Where the rest of the gap comes from
Age isn't the only divide in the data. It might not even be the biggest one. Gender, education and geography all move the concern number more than age does:
- Gender: 58.6% of women report high concern versus 47.9% of men, an 11-point gap, roughly the same size as the entire age-group spread.
- Education: 60.1% of university graduates versus 45.7% of Canadians without a high school diploma.
- Urban vs. rural: 54.4% versus 45.5%.
- Province: Nova Scotia is highest at 61.2%, Alberta is lowest at 41.8%, a 19-point spread that's the largest gap in the entire dataset.
- Immigration status: concern rises with recency of arrival, from 51.3% among non-immigrants to 57.7% among immigrants to 61.1% among non-permanent residents.
That provincial spread is wide enough to be worth mapping on its own:
Nova Scotia tops the list at 61.2%, followed by Prince Edward Island at 55.9% and British Columbia at 55.2% (both provinces are too small to carry a printed number on the map above, but their fill colour reflects the value). Alberta and Saskatchewan are the only provinces more than five points below the national average, at 41.8% and 44.4%. New Brunswick, at 48.6%, trails its Atlantic neighbours by a wide margin.
Age matters. But it's a smaller factor than where you live, how much education you have, or your gender.
More concern, more action
The survey also asked what people actually do. Whatever the demographic split, the relationship between concern and behaviour holds up: the more concerned and stressed someone is, the more likely they are to act.
| Action | Low concern | High concern, less than monthly stress | High concern, monthly+ stress |
|---|---|---|---|
| Reduce food waste | 52.9% | 71.9% | 79.3% |
| Reduce energy use | 44.5% | 64.4% | 72.6% |
| Transit / carpool / bike / walk | 24.3% | 32.8% | 46.1% |
| Avoid air travel | 8.8% | 14.3% | 23.3% |
Nationally, 65% of Canadians say they reduce food waste and 57% reduce energy consumption for environmental reasons. Only 32% regularly use transit, carpool, bike or walk instead of driving, and just 14% avoid air travel. The gap between the least and most concerned groups is widest for the highest-friction actions: avoiding flights (2.6 times more likely) and changing how you commute (1.9 times). It's narrowest for low-effort habits like cutting food waste (1.5 times). Concern doesn't just predict more action. It predicts the biggest jump in the actions that cost people the most convenience.
Why this matters
Climate campaigns, and a lot of climate journalism, run on a youth-anxiety frame.
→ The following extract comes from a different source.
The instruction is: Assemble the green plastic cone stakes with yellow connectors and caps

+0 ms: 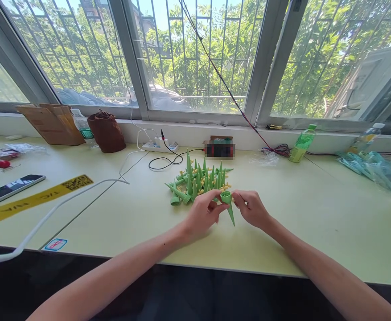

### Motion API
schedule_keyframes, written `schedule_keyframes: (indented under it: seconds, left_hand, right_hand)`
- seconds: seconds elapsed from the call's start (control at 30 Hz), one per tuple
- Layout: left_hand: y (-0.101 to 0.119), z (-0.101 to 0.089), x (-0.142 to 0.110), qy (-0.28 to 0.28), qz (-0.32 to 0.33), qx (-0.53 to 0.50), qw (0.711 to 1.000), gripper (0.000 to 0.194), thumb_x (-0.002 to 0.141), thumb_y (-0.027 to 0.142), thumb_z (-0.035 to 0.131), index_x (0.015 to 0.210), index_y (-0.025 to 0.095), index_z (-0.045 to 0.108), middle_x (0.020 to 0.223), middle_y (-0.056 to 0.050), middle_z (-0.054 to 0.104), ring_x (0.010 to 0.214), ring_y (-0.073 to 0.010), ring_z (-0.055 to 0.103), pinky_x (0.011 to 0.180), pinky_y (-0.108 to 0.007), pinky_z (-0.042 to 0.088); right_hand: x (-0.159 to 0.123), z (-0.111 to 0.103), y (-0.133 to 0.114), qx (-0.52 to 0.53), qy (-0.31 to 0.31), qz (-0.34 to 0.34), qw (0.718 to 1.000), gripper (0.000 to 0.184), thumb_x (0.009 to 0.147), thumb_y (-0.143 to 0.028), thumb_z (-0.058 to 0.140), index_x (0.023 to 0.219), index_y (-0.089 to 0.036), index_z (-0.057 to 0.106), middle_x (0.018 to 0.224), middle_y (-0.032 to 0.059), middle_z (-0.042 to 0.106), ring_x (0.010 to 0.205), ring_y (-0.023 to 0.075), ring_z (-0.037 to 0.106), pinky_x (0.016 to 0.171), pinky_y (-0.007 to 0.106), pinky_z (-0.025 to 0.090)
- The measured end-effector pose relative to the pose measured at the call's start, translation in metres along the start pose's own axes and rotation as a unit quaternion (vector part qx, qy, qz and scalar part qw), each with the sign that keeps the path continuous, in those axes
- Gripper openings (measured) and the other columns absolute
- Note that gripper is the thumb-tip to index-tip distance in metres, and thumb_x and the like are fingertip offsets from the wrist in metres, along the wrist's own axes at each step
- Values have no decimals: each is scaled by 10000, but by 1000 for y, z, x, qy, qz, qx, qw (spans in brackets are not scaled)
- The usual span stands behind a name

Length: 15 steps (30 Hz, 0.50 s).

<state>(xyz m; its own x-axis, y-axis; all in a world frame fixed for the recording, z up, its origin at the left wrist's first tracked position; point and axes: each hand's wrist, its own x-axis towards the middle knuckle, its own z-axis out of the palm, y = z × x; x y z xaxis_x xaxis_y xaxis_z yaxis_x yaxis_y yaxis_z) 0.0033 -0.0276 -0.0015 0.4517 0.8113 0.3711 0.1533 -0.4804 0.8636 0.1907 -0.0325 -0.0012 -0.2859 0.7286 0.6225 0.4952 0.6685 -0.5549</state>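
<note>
A green plastic plant-watering spike (232, 216) hangs point down over the front of the table, its round threaded mouth turned up. My left hand (202, 211) is closed around its upper part, thumb and finger on either side. Close against the mouth's right side, my right hand (253, 208) is pinched; whatever lies between its fingertips is hidden. Just behind both hands sits a cluster of similar green spikes (198, 180), many upright and some lying down. Small yellow valve pieces (228, 185) show among them.
A power strip (168, 146) with cables stands behind the cluster, near a blurred dark box (219, 148). Green bottle (302, 143) and plastic bags (376, 167) are at right. A phone (11, 189), yellow tag (38, 198), white cable (48, 218) and brown bag (106, 132) are at left.
</note>
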Motion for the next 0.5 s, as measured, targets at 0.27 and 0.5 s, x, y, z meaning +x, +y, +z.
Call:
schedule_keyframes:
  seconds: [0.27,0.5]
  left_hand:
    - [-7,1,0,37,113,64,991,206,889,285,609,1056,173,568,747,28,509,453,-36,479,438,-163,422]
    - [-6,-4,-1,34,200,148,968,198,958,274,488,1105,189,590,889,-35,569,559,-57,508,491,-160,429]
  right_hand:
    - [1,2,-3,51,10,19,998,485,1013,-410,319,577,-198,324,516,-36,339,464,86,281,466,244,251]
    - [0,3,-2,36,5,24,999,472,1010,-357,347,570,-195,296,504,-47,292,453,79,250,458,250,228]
Not without reason: young people led the school strikes that made climate protest visible in Canada. But StatCan's numbers point somewhere else. The demographic with the most measured concern also votes at a higher rate, has more savings and property exposed to climate-linked costs like insurance and flood risk, and shows up least in the imagery used to cover the issue. If concern predicts behaviour change, and the action data above says it does, a 59% concern rate among seniors is a bigger lever than a 51% rate among a smaller, younger cohort. Young Canadians aren't indifferent. The group that's already most engaged, and easiest to reach through existing institutions, is older than the coverage assumes.